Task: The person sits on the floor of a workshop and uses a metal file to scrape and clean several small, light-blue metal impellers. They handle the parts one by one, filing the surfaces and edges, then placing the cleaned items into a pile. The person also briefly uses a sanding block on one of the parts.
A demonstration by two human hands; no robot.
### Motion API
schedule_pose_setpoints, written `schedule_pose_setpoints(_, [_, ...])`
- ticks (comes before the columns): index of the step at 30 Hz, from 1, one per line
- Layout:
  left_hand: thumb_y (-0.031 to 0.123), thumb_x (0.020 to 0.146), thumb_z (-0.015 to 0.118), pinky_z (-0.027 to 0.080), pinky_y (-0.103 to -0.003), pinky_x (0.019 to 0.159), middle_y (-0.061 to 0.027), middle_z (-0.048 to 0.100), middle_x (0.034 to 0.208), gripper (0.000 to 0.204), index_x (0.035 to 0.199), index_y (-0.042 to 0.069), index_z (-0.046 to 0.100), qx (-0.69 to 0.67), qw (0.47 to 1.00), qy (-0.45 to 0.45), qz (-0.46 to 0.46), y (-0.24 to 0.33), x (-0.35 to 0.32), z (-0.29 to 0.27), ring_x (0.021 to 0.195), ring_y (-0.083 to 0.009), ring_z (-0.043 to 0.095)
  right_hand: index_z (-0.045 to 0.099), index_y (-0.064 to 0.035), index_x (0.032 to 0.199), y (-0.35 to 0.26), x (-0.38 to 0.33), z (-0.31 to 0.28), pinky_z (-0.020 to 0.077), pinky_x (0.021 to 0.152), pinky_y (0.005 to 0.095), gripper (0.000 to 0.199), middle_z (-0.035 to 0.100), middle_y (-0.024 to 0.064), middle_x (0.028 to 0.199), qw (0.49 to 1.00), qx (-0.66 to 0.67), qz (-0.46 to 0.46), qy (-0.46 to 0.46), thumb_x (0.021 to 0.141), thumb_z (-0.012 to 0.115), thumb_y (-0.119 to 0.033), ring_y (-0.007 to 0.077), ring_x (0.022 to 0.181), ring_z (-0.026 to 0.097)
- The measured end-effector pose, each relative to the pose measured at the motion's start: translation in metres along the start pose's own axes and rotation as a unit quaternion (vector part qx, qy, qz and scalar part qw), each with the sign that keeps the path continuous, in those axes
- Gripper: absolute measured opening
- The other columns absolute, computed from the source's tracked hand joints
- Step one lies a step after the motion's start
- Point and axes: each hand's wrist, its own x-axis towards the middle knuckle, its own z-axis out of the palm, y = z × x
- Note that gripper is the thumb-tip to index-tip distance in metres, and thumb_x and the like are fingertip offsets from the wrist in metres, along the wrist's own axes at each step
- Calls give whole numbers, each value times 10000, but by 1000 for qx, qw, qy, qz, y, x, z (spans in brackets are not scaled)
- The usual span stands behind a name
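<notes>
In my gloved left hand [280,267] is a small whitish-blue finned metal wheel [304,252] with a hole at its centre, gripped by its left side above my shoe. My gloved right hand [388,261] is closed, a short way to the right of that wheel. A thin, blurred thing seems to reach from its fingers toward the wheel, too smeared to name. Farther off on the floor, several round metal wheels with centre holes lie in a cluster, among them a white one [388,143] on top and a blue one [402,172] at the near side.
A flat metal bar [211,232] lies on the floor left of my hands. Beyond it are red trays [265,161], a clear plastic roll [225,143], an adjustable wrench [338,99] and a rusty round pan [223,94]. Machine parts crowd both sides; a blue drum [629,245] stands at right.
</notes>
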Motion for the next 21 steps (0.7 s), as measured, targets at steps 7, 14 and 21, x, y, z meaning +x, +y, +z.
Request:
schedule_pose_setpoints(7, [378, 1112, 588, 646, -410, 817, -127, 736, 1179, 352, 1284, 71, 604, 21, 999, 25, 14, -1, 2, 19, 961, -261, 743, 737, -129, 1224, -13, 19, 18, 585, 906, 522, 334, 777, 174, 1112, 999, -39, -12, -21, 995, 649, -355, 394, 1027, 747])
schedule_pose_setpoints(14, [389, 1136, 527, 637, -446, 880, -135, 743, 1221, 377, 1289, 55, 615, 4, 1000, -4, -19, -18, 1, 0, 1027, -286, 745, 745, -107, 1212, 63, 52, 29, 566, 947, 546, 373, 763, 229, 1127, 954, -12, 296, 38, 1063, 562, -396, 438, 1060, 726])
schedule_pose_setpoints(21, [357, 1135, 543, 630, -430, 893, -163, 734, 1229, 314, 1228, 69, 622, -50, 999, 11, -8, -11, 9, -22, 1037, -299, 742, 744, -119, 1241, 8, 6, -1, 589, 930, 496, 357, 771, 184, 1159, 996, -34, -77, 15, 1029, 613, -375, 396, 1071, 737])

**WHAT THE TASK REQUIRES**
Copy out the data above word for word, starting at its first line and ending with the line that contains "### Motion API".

**EXERCISE OUTPUT**
Task: The person sits on the floor of a workshop and uses a metal file to scrape and clean several small, light-blue metal impellers. They handle the parts one by one, filing the surfaces and edges, then placing the cleaned items into a pile. The person also briefly uses a sanding block on one of the parts.
A demonstration by two human hands; no robot.
### Motion API

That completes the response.